### Task prompt:
The data below is to be set down exactly.

————

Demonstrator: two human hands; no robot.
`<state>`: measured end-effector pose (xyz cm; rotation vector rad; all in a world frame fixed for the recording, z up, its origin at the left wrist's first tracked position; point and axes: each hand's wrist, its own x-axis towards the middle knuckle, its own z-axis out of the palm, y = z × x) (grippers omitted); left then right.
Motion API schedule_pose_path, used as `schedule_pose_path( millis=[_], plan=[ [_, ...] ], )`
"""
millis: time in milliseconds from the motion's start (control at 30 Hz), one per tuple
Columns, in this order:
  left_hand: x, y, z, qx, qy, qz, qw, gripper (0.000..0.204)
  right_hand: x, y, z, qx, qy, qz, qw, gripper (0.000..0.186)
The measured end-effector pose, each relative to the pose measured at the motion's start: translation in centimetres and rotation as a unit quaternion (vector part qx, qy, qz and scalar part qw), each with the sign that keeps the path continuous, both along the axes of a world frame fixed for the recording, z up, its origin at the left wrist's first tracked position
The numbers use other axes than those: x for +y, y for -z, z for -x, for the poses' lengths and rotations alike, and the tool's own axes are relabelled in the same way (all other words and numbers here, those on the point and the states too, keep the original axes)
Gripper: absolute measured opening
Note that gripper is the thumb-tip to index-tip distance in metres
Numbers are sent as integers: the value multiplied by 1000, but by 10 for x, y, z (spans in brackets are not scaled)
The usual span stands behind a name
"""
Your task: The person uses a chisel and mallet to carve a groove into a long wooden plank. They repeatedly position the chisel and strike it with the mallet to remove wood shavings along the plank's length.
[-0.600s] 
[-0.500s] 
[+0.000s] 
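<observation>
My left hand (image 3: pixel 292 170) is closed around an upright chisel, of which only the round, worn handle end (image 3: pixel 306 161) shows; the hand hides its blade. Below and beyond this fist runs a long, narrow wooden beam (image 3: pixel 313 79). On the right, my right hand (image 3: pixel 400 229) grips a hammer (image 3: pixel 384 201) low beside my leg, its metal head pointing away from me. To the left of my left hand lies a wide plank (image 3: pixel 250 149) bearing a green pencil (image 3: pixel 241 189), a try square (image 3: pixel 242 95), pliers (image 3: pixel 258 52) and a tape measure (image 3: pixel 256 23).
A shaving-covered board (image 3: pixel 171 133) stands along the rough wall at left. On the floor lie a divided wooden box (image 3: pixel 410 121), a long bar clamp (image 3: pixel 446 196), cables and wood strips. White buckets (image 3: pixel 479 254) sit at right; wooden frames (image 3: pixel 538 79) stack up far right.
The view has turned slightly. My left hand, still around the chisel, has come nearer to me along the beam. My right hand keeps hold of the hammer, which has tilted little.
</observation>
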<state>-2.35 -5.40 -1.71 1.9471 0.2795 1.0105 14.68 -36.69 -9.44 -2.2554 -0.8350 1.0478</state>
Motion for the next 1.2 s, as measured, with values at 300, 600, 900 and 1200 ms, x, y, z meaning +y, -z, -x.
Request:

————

### Task answer:
Demonstrator: two human hands; no robot.
`<state>`: measured end-effector pose (xyz cm; rotation vector rad; all in a world frame fixed for the recording, z up, its origin at the left wrist's first tracked position; point and axes: each hand's wrist, its own x-axis towards the middle knuckle, its own z-axis out of the palm, y = z × x) (grippers omitted); left then right.
Motion API schedule_pose_path, used as `schedule_pose_path( millis=[_], plan=[ [_, ...] ], )`
"""
millis: time in milliseconds from the motion's start (control at 30 Hz), one per tuple
Columns, in this order:
  left_hand: x, y, z, qx, qy, qz, qw, gripper (0.000..0.204)
  right_hand: x, y, z, qx, qy, qz, qw, gripper (0.000..0.186)
The measured end-effector pose, each relative to the pose measured at the motion's start: translation in centimetres and rotation as a unit quaternion (vector part qx, qy, qz and scalar part qw), each with the sign that keeps the path continuous, both along the axes of a world frame fixed for the recording, z up, its origin at the left wrist's first tracked position
The numbers use other axes than those: x for +y, y for -z, z for -x, for the poses' lengths and rotations alike, and the tool's own axes are relabelled in the same way (all other words and numbers here, those on the point and the states too, keep the original axes)
Gripper: absolute measured opening
Note that gripper is the thumb-tip to index-tip distance in metres
Numbers are sent as integers: the value multiplied by 1000, but by 10 for x, y, z (spans in brackets are not scaled)
The usual span stands behind a name
"""
Your task: The person uses a chisel and mallet to carve a groove into a long wooden plank. They repeatedly position the chisel and strike it with the mallet to remove wood shavings along the plank's length.
[-0.600s] 
[-0.500s] 
[+0.000s] 
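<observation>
My left hand (image 3: pixel 292 170) is closed around an upright chisel, of which only the round, worn handle end (image 3: pixel 306 161) shows; the hand hides its blade. Below and beyond this fist runs a long, narrow wooden beam (image 3: pixel 313 79). On the right, my right hand (image 3: pixel 400 229) grips a hammer (image 3: pixel 384 201) low beside my leg, its metal head pointing away from me. To the left of my left hand lies a wide plank (image 3: pixel 250 149) bearing a green pencil (image 3: pixel 241 189), a try square (image 3: pixel 242 95), pliers (image 3: pixel 258 52) and a tape measure (image 3: pixel 256 23).
A shaving-covered board (image 3: pixel 171 133) stands along the rough wall at left. On the floor lie a divided wooden box (image 3: pixel 410 121), a long bar clamp (image 3: pixel 446 196), cables and wood strips. White buckets (image 3: pixel 479 254) sit at right; wooden frames (image 3: pixel 538 79) stack up far right.
The view has turned slightly. My left hand, still around the chisel, has come nearer to me along the beam. My right hand keeps hold of the hammer, which has tilted little.
</observation>
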<state>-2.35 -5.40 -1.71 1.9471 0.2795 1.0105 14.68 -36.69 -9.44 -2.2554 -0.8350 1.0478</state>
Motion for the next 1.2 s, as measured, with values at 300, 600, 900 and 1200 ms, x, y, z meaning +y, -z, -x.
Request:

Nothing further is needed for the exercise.